Task — Nothing but the lines holding the string "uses" should appear in the answer. Copy them from the entries.

Input for this task —

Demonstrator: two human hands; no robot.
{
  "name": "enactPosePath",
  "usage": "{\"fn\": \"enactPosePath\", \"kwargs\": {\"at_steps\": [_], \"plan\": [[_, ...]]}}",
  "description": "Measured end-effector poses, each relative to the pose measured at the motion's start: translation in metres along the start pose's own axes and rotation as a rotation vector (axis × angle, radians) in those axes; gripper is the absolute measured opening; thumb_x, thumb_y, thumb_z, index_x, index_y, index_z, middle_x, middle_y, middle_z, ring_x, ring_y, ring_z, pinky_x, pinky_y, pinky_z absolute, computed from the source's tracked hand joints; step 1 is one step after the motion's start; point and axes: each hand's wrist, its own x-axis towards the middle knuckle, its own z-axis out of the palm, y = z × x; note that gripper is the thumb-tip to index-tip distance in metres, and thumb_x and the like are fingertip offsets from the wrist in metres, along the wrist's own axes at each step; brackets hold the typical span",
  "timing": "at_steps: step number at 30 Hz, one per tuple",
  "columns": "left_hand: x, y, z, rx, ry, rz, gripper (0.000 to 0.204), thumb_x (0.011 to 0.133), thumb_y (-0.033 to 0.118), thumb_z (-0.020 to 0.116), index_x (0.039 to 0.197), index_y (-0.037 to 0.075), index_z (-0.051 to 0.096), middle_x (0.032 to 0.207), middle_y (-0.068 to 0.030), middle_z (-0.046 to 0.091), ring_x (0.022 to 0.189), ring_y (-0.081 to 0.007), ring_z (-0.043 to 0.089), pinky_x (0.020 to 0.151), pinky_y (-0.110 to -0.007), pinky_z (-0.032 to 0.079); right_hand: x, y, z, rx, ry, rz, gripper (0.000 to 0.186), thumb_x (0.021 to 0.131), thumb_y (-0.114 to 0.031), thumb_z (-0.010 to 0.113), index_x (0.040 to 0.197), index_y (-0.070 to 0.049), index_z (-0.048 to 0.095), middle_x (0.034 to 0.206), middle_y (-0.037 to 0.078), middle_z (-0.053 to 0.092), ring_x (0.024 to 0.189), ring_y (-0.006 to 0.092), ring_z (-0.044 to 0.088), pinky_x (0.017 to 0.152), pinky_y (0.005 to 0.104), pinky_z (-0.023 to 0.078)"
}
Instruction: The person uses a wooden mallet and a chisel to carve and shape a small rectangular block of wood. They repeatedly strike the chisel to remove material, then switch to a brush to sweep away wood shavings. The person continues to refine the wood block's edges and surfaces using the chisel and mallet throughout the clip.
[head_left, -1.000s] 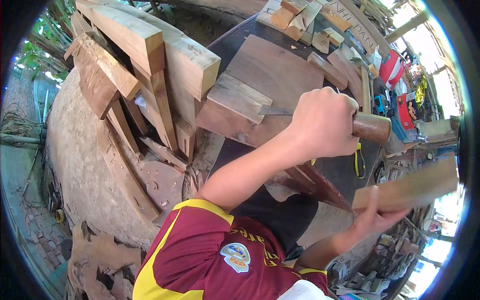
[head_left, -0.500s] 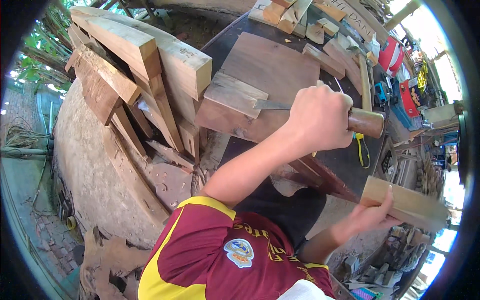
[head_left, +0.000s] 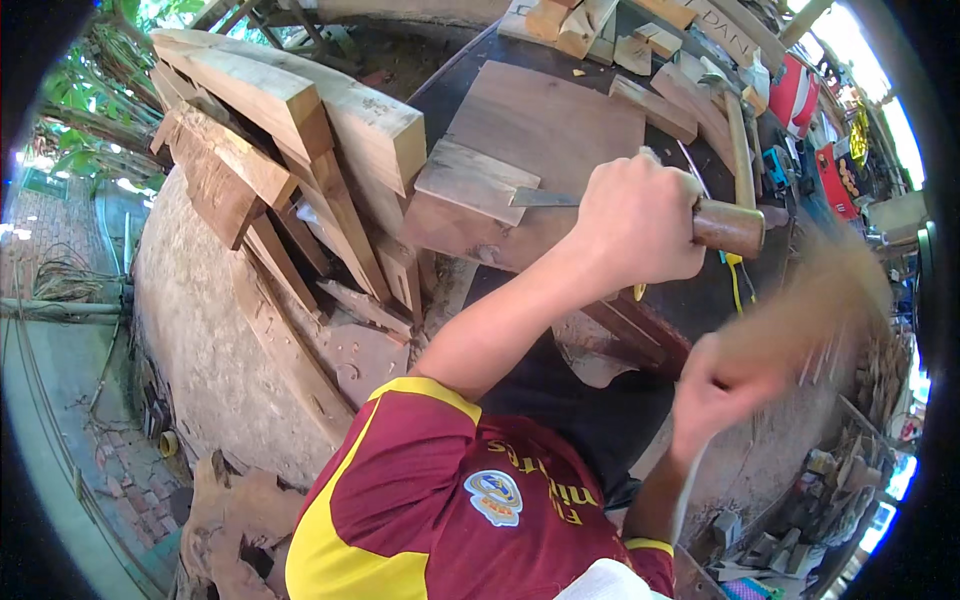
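Observation:
My left hand point(head_left: 645, 222) is closed round a chisel point(head_left: 730, 229) with a round brown wooden handle, which sticks out to the right of my fist. Its flat steel blade points left, and the tip meets the right end of a small greyish wooden piece point(head_left: 470, 181). That piece lies on a wider brown board point(head_left: 550, 115). Lower right, my right hand point(head_left: 720, 395) grips a wooden block point(head_left: 810, 310), smeared by motion. The block is raised to the right of the chisel handle, and a gap shows between them.
Thick timber beams point(head_left: 365, 130) lean at the left beside a big pale rounded surface point(head_left: 200, 290). A hammer point(head_left: 740, 150), yellow-handled pliers point(head_left: 737, 280) and wood offcuts point(head_left: 655, 105) lie on the dark bench. Red containers point(head_left: 795, 95) stand at the far right.
My right hand has swung the wooden block upward, nearer the level of the chisel handle. My left hand and the chisel keep nearly the same place; the whole view has shifted slightly.

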Motion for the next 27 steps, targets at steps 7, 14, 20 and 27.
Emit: {"fn": "enactPosePath", "kwargs": {"at_steps": [7,14,20,27], "plan": [[-0.005,-0.002,0.002,0.047,-0.03,0.005,0.015,0.056,0.019,0.069,0.066,0.009,0.066,0.059,-0.0149,0.06,0.059,-0.0369,0.061,0.058,-0.044,0.052,0.022,-0.011,-0.019,0.29,0.191,0.402,0.083,0.08,-0.01,0.077,0.144,0.007,0.026,0.138,0.024,0.045,0.12,0.0311,0.051,0.103,0.0455,0.041],[-0.007,-0.001,0.006,0.082,-0.091,-0.018,0.017,0.055,0.019,0.071,0.068,0.008,0.066,0.06,-0.0152,0.061,0.061,-0.0372,0.062,0.058,-0.043,0.052,-0.01,0.003,-0.01,0.157,-0.187,0.205,0.082,0.075,-0.005,0.077,0.142,0.008,0.03,0.137,0.025,0.043,0.122,0.0317,0.049,0.104,0.0452,0.038],[0.003,-0.007,-0.038,-0.337,0.102,-0.144,0.016,0.064,0.008,0.074,0.061,0.006,0.058,0.057,-0.0015,0.057,0.057,-0.0088,0.056,0.056,-0.029,0.047,-0.028,0.014,-0.024,0.345,0.023,0.462,0.083,0.077,-0.003,0.078,0.144,0.006,0.029,0.134,0.02,0.046,0.119,0.0263,0.05,0.1,0.0398,0.043],[-0.016,-0.065,-0.115,-1.175,0.562,-0.212,0.032,0.076,-0.002,0.056,0.061,0.014,0.033,0.05,0.0023,0.027,0.04,-0.0105,0.025,0.042,-0.027,0.021,-0.072,0.023,-0.022,0.449,-0.084,0.616,0.086,0.075,-0.002,0.075,0.145,0.005,0.026,0.139,0.02,0.041,0.125,0.0295,0.044,0.104,0.0425,0.037]]}}
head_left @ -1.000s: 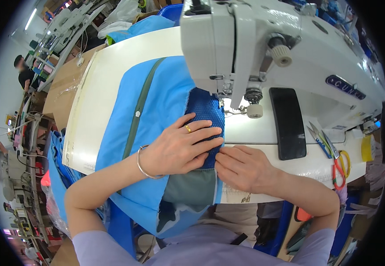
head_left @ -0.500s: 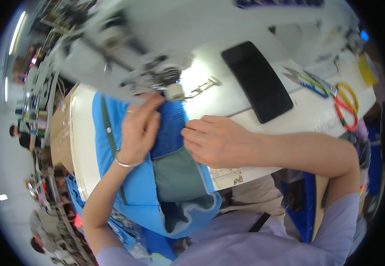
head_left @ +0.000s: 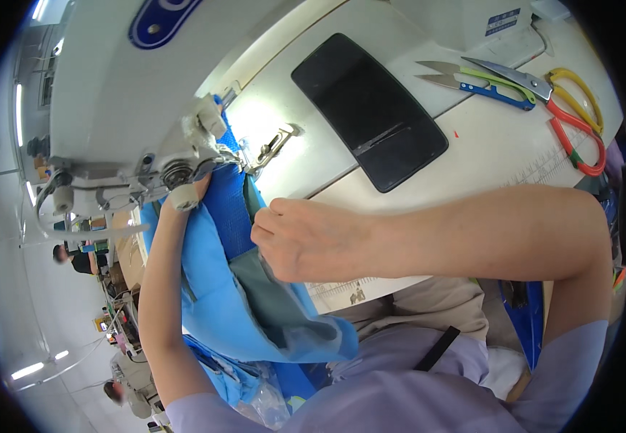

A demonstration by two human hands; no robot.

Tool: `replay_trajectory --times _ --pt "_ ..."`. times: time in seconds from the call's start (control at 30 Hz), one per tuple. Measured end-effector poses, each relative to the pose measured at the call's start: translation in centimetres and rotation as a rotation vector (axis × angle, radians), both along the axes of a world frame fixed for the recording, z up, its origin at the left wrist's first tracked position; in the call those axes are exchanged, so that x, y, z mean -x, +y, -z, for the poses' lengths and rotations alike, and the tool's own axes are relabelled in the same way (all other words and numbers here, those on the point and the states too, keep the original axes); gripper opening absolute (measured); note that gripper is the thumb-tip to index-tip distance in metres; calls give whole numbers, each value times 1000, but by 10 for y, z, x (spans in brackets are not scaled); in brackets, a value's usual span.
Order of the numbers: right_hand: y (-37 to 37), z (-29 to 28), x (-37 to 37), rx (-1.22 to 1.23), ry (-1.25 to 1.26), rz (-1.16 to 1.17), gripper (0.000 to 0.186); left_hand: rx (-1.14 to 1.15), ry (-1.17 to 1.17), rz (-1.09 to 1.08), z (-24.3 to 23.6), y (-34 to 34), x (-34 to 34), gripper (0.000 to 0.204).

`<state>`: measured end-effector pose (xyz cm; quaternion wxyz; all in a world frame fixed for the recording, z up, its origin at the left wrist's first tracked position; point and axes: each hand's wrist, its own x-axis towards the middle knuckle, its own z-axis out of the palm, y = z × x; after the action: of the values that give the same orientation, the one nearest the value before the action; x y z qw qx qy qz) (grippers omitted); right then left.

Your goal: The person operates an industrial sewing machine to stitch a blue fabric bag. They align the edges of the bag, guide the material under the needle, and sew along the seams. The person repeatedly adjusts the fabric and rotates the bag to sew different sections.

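A light-blue fabric piece (head_left: 215, 296) with a darker blue mesh panel (head_left: 225, 213) and grey-green lining (head_left: 259, 289) runs from my lap up to the sewing machine (head_left: 176, 169). The mesh passes under the presser-foot area and shows again beyond it. My right hand (head_left: 313, 240) is closed, its curled fingers pinching the fabric's right edge just in front of the needle area. My left hand (head_left: 201, 189) reaches in on the fabric's left side, largely behind the machine head. Its fingers are hidden there.
A black phone (head_left: 371, 108) lies on the machine bed, right of a metal guide (head_left: 275, 148). Thread snips (head_left: 479, 83) and red-and-yellow-handled scissors (head_left: 572, 115) rest farther right. A printed ruler strip (head_left: 356, 289) runs along the table edge. Two people sit far left.
My left hand has moved forward, from open sight on the mesh to behind the machine head. The fabric has advanced with the mesh beyond the presser foot. The whole view has also shifted.
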<state>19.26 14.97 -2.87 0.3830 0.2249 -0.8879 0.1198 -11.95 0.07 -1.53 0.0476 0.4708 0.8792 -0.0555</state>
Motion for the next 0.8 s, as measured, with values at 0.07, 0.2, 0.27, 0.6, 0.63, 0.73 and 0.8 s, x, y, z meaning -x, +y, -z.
replay_trajectory --times 0.07,0.2,0.27,0.6,0.63,0.73,0.8 --pt "0 2 4 -2 -17 1 4 55 -23 -41 2 0 15 34" --pt "1 -4 1 -48 -133 -73 9 117 -67 -100 -2 -23 35 35" --pt "0 -7 0 -107 -154 -77 10 140 -60 -129 -4 -34 26 35" --pt "6 -6 1 -72 -166 -111 14 -237 -52 355 -65 -68 -195 55" --pt "7 -7 -4 -104 -142 -97 15 -245 -64 344 -66 -72 -204 55" --pt "7 -14 -25 -169 -232 -99 21 -342 9 368 -63 -71 -217 49" --pt "-6 -11 -38 -57 -93 -105 19 -388 14 356 -57 -71 -218 46"
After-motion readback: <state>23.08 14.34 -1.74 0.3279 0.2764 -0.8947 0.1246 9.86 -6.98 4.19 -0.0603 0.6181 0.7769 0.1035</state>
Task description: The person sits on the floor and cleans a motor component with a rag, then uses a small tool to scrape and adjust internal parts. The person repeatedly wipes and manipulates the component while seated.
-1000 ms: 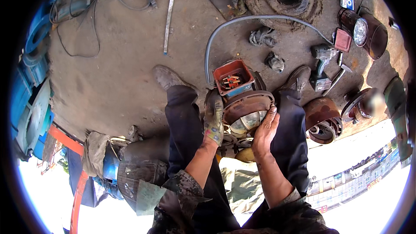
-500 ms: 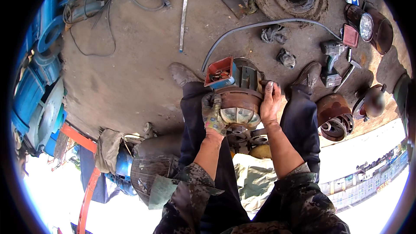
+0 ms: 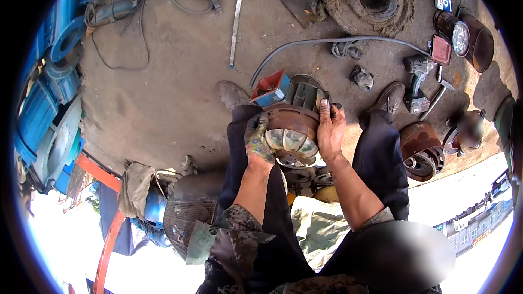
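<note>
Between my knees stands an electric motor (image 3: 293, 122) with a rusty band, a pale ribbed end turned toward me and dark cooling fins on its far part. An open terminal box (image 3: 271, 91), red inside and blue outside, sits on its far left side. My left hand (image 3: 259, 140), in a dirty patterned glove, is closed round the motor's left side. My bare right hand (image 3: 331, 130), its fingers blackened, grips the right side of the rusty band. The motor's underside is hidden.
To the right lie a cordless power tool (image 3: 418, 81), a hammer (image 3: 437, 98) and a rusty round housing (image 3: 418, 149). A thick hose (image 3: 321, 42) curves beyond the motor. Farther off is a dirt-caked ring (image 3: 370, 0). Blue metal parts (image 3: 41, 122) are piled at left.
The motor has shifted slightly left and tilted, and its terminal box has turned so more blue outer wall shows. Both hands have moved with it, still gripping its sides.
</note>
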Demonstrator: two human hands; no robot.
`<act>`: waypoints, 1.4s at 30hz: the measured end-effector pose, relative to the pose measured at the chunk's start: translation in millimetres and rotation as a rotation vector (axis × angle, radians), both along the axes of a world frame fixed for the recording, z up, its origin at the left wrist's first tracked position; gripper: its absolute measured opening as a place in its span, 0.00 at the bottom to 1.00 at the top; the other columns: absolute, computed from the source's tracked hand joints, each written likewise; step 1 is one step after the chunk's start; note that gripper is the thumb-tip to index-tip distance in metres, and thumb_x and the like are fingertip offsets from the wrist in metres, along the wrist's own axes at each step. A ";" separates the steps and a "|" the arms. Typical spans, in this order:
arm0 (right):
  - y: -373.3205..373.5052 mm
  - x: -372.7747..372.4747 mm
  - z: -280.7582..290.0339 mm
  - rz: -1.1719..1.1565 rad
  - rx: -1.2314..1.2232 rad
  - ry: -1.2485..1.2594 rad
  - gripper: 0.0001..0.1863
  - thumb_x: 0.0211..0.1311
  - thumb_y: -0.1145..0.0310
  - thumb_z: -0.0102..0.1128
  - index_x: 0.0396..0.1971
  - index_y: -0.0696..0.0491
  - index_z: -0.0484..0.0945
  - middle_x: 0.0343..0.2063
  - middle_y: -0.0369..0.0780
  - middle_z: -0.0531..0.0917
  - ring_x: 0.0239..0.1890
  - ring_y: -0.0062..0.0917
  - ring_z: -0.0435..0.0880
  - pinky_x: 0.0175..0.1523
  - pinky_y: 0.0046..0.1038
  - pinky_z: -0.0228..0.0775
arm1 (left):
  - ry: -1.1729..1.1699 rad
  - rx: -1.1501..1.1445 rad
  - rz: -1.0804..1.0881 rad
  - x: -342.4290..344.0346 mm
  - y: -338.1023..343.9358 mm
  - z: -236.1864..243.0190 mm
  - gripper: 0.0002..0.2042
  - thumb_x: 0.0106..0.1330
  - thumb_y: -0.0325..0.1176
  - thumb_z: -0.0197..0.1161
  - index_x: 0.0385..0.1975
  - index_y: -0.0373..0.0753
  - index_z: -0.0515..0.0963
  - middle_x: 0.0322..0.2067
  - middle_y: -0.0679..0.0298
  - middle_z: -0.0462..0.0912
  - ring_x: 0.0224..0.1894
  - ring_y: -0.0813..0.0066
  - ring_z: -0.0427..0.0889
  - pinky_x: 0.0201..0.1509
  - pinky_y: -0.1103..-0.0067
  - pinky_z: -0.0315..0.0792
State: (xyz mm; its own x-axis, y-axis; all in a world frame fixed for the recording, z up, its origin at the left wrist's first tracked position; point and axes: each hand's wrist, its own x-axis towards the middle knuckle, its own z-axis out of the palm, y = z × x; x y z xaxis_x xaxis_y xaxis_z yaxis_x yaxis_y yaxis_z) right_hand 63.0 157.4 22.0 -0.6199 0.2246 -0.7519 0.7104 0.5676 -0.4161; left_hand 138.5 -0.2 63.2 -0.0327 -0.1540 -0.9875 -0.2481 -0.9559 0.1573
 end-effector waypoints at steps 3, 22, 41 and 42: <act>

Reply —
Instruction: The person uses a wooden mallet and a chisel to carve and shape a small rectangular block of wood. They repeatedly strike the chisel to remove material, then switch to a brush to sweep away wood shavings. The person continues to refine the wood block's edges and surfaces using the chisel and mallet throughout the clip.
Task description: The person sits on the floor and cleans a motor component with a rag, then uses a small tool to scrape and adjust internal parts. The person repeatedly wipes and manipulates the component while seated.

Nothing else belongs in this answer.